#### [TASK GOAL]
Return all lines in the material below that contain "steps".

★ ★ ★ ★ ★

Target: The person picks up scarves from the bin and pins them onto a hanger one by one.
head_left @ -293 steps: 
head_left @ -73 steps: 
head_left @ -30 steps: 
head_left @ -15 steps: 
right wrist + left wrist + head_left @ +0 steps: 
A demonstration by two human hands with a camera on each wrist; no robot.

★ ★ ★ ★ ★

#### [TASK ANSWER]
head_left @ -293 steps: 
head_left @ -73 steps: 
head_left @ -30 steps: 
head_left @ -15 steps: 
right wrist + left wrist + head_left @ +0 steps: 

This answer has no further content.